In other news, Dr. Stephen Hahn, the FDA chief who caught flack, then apologized, for granting emergency-use approval to a blood plasma-focused COVID-19 treatment favored by President Trump, told the FT that he would be willing to “fast track” vaccine approval. This comes just days after he assured Bloomberg reporters that the agency would “stick to the science” and that any approval would be “data based”. Speaking to the Times of London, a different British broadsheet, Dr. Anthony Fauci reiterated his claims that the US should expect a vaccine by the end of the year, possibly sooner, and that we should know whether candidates are “safe and effective” by November.

Dr. Anthony Fauci, director of the National Institute of Allergy and Infectious Diseases, said this weekend: “The way the pace of the enrollment is going on and the level of the infections that are going on in the United States, it is likely that we’ll get an answer by the end of the year.” He added, “It is conceivable that we would get an answer before that.”
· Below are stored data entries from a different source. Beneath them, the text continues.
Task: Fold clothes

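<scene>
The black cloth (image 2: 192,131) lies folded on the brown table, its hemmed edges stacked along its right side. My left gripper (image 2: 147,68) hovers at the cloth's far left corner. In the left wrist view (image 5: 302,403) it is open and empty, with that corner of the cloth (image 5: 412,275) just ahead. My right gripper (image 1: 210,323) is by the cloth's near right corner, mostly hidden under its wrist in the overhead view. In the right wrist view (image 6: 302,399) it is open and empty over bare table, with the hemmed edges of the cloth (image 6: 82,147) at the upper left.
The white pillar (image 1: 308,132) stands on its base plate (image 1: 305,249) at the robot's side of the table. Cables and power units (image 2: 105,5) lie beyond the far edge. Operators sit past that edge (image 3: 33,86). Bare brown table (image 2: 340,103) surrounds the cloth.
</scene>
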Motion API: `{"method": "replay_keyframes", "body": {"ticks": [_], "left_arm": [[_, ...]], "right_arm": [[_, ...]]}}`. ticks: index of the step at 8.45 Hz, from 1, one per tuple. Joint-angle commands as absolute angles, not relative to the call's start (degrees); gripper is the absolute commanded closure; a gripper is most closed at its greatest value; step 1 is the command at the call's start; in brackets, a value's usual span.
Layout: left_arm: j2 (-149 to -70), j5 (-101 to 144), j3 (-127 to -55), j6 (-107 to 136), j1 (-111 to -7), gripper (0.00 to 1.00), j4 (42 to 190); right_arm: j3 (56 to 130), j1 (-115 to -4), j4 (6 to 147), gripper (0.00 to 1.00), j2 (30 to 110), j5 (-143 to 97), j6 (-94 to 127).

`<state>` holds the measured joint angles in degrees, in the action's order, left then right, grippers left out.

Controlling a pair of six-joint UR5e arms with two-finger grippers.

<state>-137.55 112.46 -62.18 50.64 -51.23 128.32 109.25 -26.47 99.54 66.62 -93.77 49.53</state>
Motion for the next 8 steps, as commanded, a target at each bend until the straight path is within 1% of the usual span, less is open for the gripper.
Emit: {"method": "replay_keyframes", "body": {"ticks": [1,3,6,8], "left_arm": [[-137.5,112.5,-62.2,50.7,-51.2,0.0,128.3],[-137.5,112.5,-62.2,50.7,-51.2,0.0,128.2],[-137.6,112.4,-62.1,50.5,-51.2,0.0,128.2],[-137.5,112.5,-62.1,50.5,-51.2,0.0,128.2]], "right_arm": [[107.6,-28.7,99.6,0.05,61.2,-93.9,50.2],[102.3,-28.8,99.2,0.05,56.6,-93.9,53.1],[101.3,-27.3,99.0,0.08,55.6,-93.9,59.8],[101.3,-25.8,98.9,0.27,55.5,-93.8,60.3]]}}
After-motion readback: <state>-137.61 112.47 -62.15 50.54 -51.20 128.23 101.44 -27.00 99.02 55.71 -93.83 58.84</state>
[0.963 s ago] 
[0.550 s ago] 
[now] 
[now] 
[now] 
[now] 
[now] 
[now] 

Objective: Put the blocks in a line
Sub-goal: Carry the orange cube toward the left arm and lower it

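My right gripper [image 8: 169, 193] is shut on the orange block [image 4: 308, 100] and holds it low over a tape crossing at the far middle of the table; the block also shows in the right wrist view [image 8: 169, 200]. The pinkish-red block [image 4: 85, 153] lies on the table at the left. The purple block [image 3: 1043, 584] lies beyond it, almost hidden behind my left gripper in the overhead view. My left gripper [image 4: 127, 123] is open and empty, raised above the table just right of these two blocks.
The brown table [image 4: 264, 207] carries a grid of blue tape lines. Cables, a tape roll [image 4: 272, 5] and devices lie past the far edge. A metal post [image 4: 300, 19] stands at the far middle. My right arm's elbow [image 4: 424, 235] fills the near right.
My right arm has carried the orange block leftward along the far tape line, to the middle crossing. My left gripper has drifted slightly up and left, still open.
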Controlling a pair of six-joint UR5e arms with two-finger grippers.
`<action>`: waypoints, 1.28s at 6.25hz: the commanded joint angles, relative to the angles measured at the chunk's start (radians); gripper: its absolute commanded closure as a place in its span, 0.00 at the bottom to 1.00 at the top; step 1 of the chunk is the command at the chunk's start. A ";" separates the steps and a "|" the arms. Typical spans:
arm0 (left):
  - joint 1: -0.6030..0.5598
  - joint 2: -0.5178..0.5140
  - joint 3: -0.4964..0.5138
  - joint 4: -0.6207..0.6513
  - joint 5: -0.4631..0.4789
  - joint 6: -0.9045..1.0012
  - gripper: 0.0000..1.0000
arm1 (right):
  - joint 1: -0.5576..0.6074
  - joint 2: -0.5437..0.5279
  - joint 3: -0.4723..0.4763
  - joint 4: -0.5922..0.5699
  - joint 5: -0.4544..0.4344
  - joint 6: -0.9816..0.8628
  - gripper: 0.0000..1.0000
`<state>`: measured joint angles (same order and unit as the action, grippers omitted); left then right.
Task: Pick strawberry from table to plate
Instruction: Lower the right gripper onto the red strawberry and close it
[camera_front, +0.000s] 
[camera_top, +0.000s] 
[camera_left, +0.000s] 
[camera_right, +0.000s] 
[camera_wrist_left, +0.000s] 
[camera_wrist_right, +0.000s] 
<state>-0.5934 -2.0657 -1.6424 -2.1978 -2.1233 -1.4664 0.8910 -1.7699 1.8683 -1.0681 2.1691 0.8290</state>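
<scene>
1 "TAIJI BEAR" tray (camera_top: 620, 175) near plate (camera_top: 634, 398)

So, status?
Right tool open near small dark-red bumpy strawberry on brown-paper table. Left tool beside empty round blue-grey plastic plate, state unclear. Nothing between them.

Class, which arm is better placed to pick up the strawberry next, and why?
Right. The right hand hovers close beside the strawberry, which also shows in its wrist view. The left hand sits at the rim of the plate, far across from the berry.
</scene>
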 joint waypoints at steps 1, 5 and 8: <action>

“I would say a safe bet is at least knowing that you have a safe and effective vaccine by November, December.”

That’s good news, because America’s colleges have reported one COVID-19 outbreak after the next since the new semester began earlier this month. But as student newspapers castigate universities for “putting students’ lives at risk” (calm down kids), Bloomberg reports that a consensus is building among public health experts that it’s better to keep university students on campus following a COVID-19 outbreak rather than send them home, as many schools are – inexplicably – doing.

It’s easier to isolate sick or exposed students and trace their contacts if they stay put, said Ravina Kullar, epidemiologist and spokesperson for Infectious Diseases Society of America. Sending them home creates obvious risks of further spread.

Over in Europe, Germany’s daily infections fell after a streak of rising numbers, but that didn’t stop its transmission rate – or “R” – from rising above the critical threshold of “1”. The Robert Koch Institute reported 709 new cases in the 24 hours through Sunday morning, pushing Germany’s total to 242,835, according to data from Johns Hopkins University.

That’s less than half of Saturday’s increase of 1,555. Germany registered more than 7,000 cases per day during the pandemic’s peak in the spring. Germany’s reproduction rate climbed to 1.04 from 0.94 the prior day.

After reporting another near-world record of new cases, India officially passed the 3.5-million case mark on Sunday, while its death toll exceeded 63,000. As India’s outbreak worsens, numbers in Brazil and the US continued to fall.